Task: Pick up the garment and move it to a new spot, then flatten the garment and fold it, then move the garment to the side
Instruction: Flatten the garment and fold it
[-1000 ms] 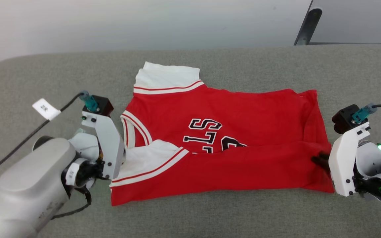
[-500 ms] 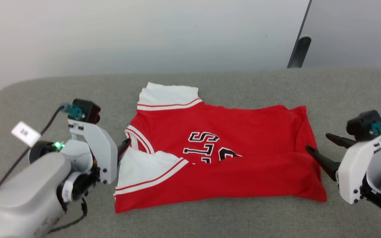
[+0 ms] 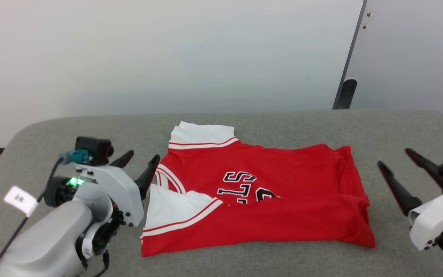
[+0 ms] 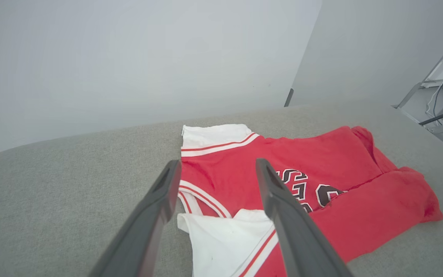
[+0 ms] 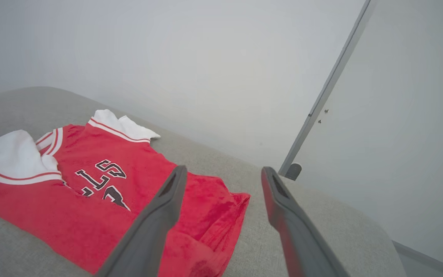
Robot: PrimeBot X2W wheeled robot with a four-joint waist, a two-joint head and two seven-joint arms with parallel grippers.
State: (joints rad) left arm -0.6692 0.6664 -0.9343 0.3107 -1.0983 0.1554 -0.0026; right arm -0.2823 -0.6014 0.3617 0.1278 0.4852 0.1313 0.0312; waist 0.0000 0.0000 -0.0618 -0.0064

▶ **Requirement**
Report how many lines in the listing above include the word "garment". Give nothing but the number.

▶ **Output of the exercise**
2